▶ EXERCISE DESCRIPTION: Check each line below for "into" and give the count of those that have it, nothing else.

▶ INFORMATION GIVEN:
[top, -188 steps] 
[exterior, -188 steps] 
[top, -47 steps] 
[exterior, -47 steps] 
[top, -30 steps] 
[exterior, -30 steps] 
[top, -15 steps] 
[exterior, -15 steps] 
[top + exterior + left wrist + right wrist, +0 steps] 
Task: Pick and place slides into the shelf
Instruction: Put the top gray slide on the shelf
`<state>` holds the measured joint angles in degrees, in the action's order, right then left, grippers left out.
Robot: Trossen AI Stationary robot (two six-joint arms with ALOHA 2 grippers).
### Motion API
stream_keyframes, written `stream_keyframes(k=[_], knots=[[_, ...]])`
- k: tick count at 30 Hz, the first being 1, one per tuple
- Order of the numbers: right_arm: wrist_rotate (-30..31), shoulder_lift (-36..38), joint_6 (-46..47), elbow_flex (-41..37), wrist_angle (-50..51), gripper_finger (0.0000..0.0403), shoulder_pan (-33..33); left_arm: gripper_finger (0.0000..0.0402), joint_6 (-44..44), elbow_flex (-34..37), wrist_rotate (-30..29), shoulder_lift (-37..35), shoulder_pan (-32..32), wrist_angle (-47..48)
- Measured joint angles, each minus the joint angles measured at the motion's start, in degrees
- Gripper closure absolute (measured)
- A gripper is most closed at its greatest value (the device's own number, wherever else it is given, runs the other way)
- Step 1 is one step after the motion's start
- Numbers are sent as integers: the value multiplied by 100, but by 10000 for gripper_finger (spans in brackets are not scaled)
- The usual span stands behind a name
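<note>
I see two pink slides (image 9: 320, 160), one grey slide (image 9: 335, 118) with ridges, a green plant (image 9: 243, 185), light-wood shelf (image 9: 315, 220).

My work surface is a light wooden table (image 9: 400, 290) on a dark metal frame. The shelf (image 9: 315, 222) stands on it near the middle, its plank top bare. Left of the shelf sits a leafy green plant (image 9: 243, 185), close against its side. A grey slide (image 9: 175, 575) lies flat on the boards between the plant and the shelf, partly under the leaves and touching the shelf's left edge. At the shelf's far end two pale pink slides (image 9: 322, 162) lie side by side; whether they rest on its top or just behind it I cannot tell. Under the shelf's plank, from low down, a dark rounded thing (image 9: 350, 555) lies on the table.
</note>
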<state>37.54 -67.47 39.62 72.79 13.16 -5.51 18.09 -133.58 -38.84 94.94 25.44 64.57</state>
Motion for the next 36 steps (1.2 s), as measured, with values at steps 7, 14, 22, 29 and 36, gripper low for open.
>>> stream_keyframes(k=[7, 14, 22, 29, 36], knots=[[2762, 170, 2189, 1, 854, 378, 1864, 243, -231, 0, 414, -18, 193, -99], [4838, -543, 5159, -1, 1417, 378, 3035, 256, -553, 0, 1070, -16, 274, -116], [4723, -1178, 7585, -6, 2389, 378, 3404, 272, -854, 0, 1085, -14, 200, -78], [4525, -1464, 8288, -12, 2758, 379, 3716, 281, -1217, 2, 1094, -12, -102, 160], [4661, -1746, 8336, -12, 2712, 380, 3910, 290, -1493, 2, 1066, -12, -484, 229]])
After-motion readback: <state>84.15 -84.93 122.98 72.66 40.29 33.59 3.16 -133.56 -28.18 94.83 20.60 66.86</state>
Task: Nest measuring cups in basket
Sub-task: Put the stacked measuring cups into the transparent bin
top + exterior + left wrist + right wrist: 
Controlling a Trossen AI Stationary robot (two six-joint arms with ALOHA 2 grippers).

▶ SOLUTION BELOW: 2